More formally: given the text T and a set of strings s1, ..., sn. It is necessary to determine whether T can be represented as sk1sk2...skr, where ki are the indices of strings. Indices can be repeated. String si can appear any number of times in the text T partitioning. It is not necessary to use all strings for the partitioning. Strings can appear in any order.

Input Output
examiwillpasstheexam
5
will
pass
the
exam
i
YES






Input format:

The first line contains the text T that needs to be split into words. The length of T does not exceed 100100. The text consists of lowercase English letters.

The second line contains the number of allowable words 1 ≤ n ≤ 100.

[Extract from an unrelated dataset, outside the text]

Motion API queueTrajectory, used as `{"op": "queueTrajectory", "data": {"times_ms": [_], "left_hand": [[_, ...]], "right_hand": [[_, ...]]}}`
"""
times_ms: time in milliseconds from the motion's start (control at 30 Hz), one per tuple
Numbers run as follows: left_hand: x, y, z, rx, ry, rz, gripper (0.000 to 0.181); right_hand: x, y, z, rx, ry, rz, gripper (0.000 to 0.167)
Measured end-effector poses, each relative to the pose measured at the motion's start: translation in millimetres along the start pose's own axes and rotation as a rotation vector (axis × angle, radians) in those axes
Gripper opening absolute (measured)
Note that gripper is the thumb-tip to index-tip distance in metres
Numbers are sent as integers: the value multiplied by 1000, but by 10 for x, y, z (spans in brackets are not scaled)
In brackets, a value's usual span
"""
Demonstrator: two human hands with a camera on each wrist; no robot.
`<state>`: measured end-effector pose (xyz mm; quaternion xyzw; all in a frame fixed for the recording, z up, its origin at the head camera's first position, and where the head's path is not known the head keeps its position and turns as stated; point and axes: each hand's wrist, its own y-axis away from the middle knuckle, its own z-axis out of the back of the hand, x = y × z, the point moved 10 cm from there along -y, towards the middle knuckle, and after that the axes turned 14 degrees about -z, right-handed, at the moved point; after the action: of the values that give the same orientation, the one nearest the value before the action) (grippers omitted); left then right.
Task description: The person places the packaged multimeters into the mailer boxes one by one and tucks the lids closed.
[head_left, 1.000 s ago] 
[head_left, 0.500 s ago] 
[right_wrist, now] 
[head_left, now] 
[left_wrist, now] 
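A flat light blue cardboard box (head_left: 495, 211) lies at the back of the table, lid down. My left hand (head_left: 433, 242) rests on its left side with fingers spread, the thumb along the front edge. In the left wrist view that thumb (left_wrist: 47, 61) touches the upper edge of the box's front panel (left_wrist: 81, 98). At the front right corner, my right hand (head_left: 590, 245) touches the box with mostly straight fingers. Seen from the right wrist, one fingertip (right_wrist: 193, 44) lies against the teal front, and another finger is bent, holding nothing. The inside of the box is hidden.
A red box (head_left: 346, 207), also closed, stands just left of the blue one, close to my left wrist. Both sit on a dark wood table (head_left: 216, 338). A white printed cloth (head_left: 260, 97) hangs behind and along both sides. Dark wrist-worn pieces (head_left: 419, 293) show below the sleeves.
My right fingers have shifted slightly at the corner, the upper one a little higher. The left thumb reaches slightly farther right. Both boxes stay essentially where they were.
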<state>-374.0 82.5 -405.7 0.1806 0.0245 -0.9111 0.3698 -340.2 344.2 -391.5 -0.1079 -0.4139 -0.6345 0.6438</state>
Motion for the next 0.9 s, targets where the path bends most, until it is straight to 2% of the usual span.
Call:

The next n lines contain the words themselves, consisting of lowercase Latin letters. The length of each word does not exceed 100.

Output format:

Output "YES" if the text can be split into words from the given dictionary, or "NO" otherwise.

Work principle:

Build a trie. Then, using it, iterate through the given set of characters using dynamic programming. The dp array will store a boolean value, which indicates whether the current character is a potential word start or not. Iterate through all characters in the set in a loop. If the current character is a potential word start, we need to find the beginning of the next word. First, set the current node of the tree as its root. Next, iterate through the loop, starting from the potential word start to the end of the array. If the character is in the Children of the current node, check if this character is the end of a word. If yes, set the next character as a potential word start in dp. If the character is not present, break the loop. In the end, if it is possible to form a chain of the specified words without gaps from the set of characters, then the last element in the dp array will be true.

The proof of correctness:

We use a trie to save memory. If the isWord field is true, it means a correct word can be formed along the specified path. We use this to find all possible word options and the index of the potential beginning of a new word.

Time complexity:

Building the trie requires O(n), where n is the total number of characters in all words. Searching for potential words requires two loops - the first one over all characters in the given sequence m, the second one inside the first over part of the sequence. In the worst case, searching for all potential words takes O(n^2).

Space complexity:

Additional memory is required to store the examined string and all potential words in the form of a tree. The size of the tree is O(n * m), where n is the maximum length of a word, and m is the number of letters in the alphabet.